The Berlin wall came down in 1989 and Eastern Europe was lost to the Marxists because St Nicholas church in Leipzig preached and witnessed the gospel and went out with it onto the streets. The same in Romania when Pastor Tokesh rallied and led his people, and so in other Eastern bloc countries. The Word is the tungsten tip, it cuts through lies and takes the solution to human need right to the individuals and the nations heart.
The first Prussian refugees who came to our South Australian shores were convinced of the preeminence of the Gospel. Check their cemetery-museum in Klemzig. Like the Israelites who marched with the priests and ark before them, these first arrivals came with their pastor leading them. On arrival they built first a chapel before a hospital or any other utility.
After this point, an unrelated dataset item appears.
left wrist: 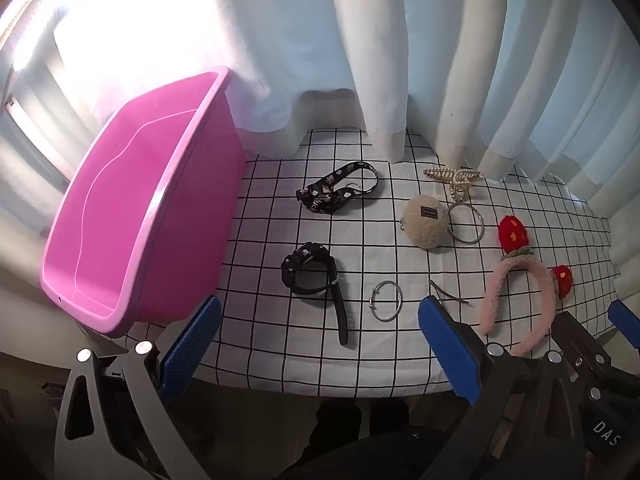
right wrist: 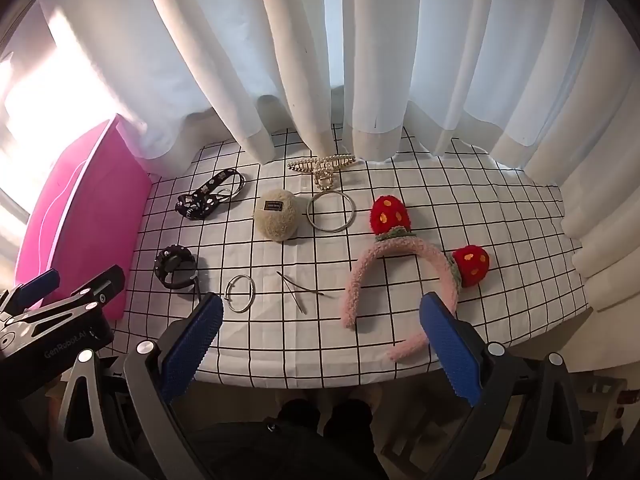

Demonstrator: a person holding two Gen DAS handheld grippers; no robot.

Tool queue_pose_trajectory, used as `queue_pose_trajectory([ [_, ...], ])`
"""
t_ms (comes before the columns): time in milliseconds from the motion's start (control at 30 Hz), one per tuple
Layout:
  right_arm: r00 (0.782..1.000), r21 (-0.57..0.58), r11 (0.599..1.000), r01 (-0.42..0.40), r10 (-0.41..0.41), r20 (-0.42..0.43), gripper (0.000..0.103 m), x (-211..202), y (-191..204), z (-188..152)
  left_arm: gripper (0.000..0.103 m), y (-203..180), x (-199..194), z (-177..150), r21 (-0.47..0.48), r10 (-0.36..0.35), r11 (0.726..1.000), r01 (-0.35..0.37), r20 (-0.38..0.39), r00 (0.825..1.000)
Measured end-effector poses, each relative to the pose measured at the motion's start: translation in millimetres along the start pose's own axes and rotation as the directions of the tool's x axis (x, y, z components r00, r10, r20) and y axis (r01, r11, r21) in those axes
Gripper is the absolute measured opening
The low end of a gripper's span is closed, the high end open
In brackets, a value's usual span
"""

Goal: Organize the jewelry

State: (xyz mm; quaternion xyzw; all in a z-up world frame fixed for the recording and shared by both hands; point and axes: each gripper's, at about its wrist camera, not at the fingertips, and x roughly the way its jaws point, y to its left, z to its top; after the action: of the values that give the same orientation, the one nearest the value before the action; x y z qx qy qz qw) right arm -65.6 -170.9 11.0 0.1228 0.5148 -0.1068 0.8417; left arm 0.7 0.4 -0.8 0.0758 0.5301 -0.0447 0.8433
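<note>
- The left gripper (left wrist: 320,344) hung above the table's near edge, jaws spread wide and holding nothing; the black watch (left wrist: 312,276) and the small silver bangle (left wrist: 386,301) lay between and beyond its fingers.
- The right gripper (right wrist: 320,344) was likewise spread, empty, with the strawberry headband (right wrist: 400,276) just ahead, its near end beside the right finger.
- The pink bin (left wrist: 136,208) stood at the left.

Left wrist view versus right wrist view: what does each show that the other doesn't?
Only the left wrist view looks into the pink bin, which has nothing in it. Only the right wrist view shows the headband whole, unhidden. Both show the watch, lanyard, pom-pom, claw clip, two bangles, and both grippers open: left, right.
</note>
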Motion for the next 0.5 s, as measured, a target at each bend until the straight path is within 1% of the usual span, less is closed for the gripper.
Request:
queue_pose_trajectory([
  [33, 1.0, 0.0, 1.0, 0.0, 0.0, -0.001, 0.094, -0.1, 0.1, -1.0, 0.097, 0.4, 0.4, 0.4, 0.001, 0.0, 1.0, 0.0, -0.003, 1.0],
  [67, 1.0, 0.001, 1.0, 0.0, 0.0, -0.002, 0.094, -0.2, -0.1, -1.9, 0.097, -2.1, -1.3, 1.8, 0.005, 0.007, 1.0, -0.007, 0.015, 1.0],
  [167, 1.0, 0.004, 1.0, 0.001, -0.001, -0.008, 0.094, -3.5, 1.6, 2.9, 0.097, -2.2, -2.8, 1.6, 0.004, 0.009, 1.0, -0.01, 0.014, 1.0],
  [233, 1.0, -0.002, 1.0, 0.007, -0.007, 0.005, 0.094, -2.0, 1.7, -1.2, 0.097, -3.0, -3.7, 2.0, 0.005, 0.009, 1.0, -0.009, 0.012, 1.0],
  [500, 1.0, -0.01, 1.0, 0.015, -0.015, 0.011, 0.094, -6.2, 3.9, -2.9, 0.097, 4.3, -4.4, 0.0, 0.001, 0.001, 1.0, -0.001, 0.011, 1.0],
])
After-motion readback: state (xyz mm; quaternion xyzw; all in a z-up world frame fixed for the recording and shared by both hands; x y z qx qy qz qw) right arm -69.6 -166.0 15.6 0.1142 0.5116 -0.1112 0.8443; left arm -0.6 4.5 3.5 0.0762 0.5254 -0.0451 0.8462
The task today is becoming more dangerous. Devotion at a high level to this work of ministry may have formerly lost some parishioners, temporarily. Now hard-core secularists are busy sweeping aside the moral conservationists and attacking the safety fences and boundaries around human life. More than that, even criminalising those who would stand in their way.
These are the days for a deep refreshing of the ministry of the Word of God. A true knowing of the grace of Law and the grace of Gospel. The Redeemer’s grace which grants forgiveness with repentance, communion with confession, baptism with discipline, and faith with discipleship.
Wesley in his day knew it with his famous: “Give me one hundred preachers who fear nothing but sin and desire nothing but God, and I care not whether they be clergymen or laymen, they alone will shake the gates of Hell and set up the kingdom of Heaven upon Earth.”
The church has been in this place many times through history. Today it must have its ministers like the school of the prophets in Elisha’s day, supporting each other bound together determined to utter this Word made flesh. At all costs.